Once you boot this machine to the new kernel, are you able to do:

# ypcat hosts

Can you also ping the yp server?

Comment 6 Darren 2008-07-25 12:10:59 UTC

Please see comment #3:
  "No matter which kernel starts yp is appropriately bound to the NIS server
ypwhich returns the name of the server and ypcat passwd returns the passwords."

So the answer is yes. 

This is what is so puzzling. If I boot to kernel 2.6.18-92 or 2.6.18-92.1.6 I
get the error. If I boot to 2.6.18-53.1.21 I do not get the error. If I disable
the NFS service there is no error. Both kernels show normal yp behavior and
return the proper results for ypcat hosts, ypcat password, ypwhich, etc. Of
course the user's home directory doesn't mount with NFS turned off but the
system recognizes the user's login.

Comment 7 Jeff Layton 2008-07-25 13:49:34 UTC

Ok, then I'm stumped. At this point you're going to need to do some
troubleshooting to narrow down the cause. I recommend opening an RH support case
and working with the folks there to narrow down the reason for this. You should
be able to refer to this BZ. If it turns out that this problem is due to a bug
of some sort then we can transition this BZ to address it.

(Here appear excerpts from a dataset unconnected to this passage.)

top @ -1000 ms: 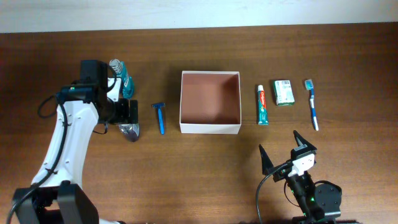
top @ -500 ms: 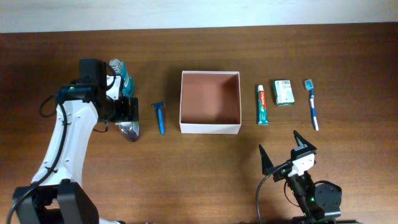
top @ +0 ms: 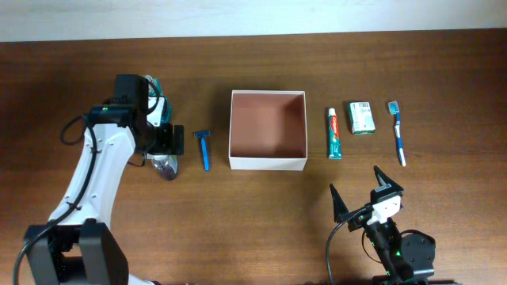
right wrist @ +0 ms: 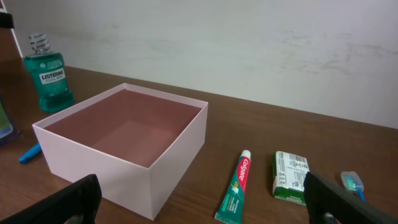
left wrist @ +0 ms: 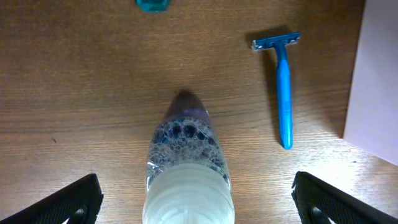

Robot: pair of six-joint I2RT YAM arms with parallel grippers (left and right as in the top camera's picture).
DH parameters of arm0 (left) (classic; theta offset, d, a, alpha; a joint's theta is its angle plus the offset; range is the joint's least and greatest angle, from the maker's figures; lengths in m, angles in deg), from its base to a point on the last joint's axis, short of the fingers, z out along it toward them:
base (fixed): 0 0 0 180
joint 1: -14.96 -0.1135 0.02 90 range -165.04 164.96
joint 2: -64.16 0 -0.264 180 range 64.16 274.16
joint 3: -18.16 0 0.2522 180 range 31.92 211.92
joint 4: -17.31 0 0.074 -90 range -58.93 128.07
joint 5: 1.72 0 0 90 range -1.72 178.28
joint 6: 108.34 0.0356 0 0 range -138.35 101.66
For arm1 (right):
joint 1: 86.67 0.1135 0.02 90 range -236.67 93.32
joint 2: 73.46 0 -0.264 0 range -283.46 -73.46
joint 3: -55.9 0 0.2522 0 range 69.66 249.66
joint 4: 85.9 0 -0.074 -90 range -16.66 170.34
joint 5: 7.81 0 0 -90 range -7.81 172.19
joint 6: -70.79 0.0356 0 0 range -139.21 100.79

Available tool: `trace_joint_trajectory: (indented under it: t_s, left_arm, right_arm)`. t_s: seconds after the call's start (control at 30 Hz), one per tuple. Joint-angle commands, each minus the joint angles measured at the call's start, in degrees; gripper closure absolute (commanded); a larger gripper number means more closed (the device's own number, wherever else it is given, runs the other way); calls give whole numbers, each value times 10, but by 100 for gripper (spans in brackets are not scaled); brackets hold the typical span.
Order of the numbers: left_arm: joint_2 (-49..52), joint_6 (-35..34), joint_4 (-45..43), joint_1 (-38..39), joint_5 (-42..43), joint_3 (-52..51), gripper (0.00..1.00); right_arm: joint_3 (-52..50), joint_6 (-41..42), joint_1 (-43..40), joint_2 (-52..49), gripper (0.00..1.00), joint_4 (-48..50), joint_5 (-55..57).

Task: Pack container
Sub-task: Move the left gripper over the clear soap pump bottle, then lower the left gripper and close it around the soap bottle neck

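L gripper [left wrist: 198, 200]: spread wide astride bottle [left wrist: 186, 158], not gripping. R gripper [top: 356, 182]: spread, holding nothing. Container [top: 268, 163] betw. razor [top: 203, 149] & toothpaste [top: 335, 133].

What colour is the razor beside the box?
The razor is blue, clearest in the left wrist view.
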Motion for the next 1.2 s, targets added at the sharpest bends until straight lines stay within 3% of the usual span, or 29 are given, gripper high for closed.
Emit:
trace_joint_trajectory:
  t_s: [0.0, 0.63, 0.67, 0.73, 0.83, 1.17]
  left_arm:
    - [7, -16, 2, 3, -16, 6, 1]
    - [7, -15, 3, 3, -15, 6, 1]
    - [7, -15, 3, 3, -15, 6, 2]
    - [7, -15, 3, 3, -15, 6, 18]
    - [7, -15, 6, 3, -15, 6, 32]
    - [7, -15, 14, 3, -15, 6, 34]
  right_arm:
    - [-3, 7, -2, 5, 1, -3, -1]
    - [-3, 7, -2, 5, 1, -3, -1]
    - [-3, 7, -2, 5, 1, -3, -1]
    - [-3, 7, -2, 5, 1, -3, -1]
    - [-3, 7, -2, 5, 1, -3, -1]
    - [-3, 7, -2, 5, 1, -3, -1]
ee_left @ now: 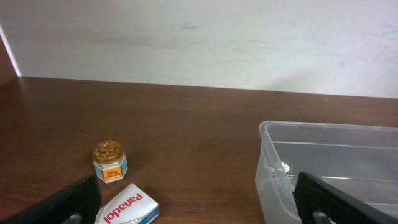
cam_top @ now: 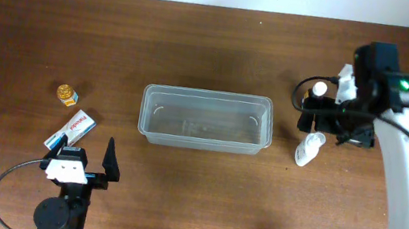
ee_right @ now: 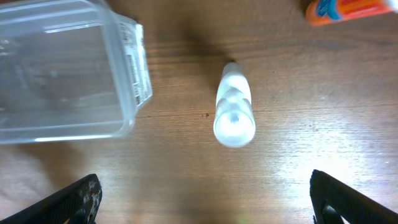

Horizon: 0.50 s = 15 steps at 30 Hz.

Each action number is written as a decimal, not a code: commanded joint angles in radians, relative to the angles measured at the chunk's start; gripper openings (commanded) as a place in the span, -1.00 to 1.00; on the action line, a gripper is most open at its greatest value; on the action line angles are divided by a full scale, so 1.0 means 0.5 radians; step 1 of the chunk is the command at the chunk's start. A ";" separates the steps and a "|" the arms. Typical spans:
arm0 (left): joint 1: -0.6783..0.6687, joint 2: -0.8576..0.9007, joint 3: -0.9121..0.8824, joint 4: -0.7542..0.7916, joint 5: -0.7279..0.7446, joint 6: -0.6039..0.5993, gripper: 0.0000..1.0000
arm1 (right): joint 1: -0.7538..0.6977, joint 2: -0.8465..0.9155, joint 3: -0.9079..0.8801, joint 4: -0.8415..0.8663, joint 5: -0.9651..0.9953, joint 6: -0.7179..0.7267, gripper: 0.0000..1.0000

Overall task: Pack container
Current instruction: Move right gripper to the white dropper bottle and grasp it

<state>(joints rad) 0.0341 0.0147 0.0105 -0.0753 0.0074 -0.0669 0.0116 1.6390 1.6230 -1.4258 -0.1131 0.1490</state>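
**Empty tub mid-surface, both tools spread wide**

The clear rectangular plastic container sits in the middle of the brown wooden surface with nothing in it. It looks light, thin-walled and rather slick. I'd guess the long walls would flex if pinched, so the rim near a rounded corner seems the firmest place to hold if it needs steadying.

The left tool hangs at the near left, fingers wide apart and holding nothing. The right tool is just as wide and empty, hovering over a small white plastic bottle just right of the container.

Overhead gives the whole layout, including a second white-capped bottle farther back. Only the right wrist view catches the printed label on the container's end wall and an orange-and-blue item at the frame edge. Only the left wrist view makes the white-and-blue Panadol box readable, beside a small gold-lidded jar.
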 commanded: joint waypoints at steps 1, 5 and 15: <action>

Comment 8 Darren 2008-07-25 14:00:34 UTC

That's too bad. I tried submitting this to RH, but they won't open a support
case since I only have academic support which just covers RHN proxy. So I guess
this dies here. Are there any suggested forums where I could post this, or do
you have suggestions for troubleshooting that I then could submit the results to
a forum.

Darren

Comment 9 Jeff Layton 2008-07-25 14:15:39 UTC

Ahh, that is too bad. You'll need to do some legwork to track this down yourself
then. You might also check the CentOS forums.

It looks like the problem is confined to mountd and rquotad. Since mountd and
rquotad both work with the export table, I suspect that the problem is related
to something in /etc/exports. You may want to try narrowing down your exports
table to see if you can determine if there's one or two that cause the problem.

Since it's related to YP, you could also try running with or without nscd and
see if it makes a difference.

You could also try running mountd or rquotad by hand and seeing if you can
replicate the problem with one of them. The goal here is to determine what's
changed at the system call level (since most likely, something has). If you
strace mountd on both kernels and compare them, that might also give you a hint.

Maybe something like this:

# strace -f -o /tmp/mountd.strace -tt -T rpc.mountd -F

If it turns out to be a bug and you have a description of the problem from which
I can work, or (even better) a way for me to reproduce this here, I'll be happy
to look further.

Comment 10 Jeff Layton 2008-11-25 12:32:22 UTC

No word in quite some time. Closing case. Please reopen if you're able to provide more info...